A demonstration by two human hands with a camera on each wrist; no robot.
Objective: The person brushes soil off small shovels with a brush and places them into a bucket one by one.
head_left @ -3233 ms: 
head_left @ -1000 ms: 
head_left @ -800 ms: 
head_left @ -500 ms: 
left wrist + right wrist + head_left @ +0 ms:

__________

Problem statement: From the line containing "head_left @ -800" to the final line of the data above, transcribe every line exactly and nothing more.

Answer to the problem:
head_left @ -800 ms: 
head_left @ -500 ms: 
left wrist + right wrist + head_left @ +0 ms:

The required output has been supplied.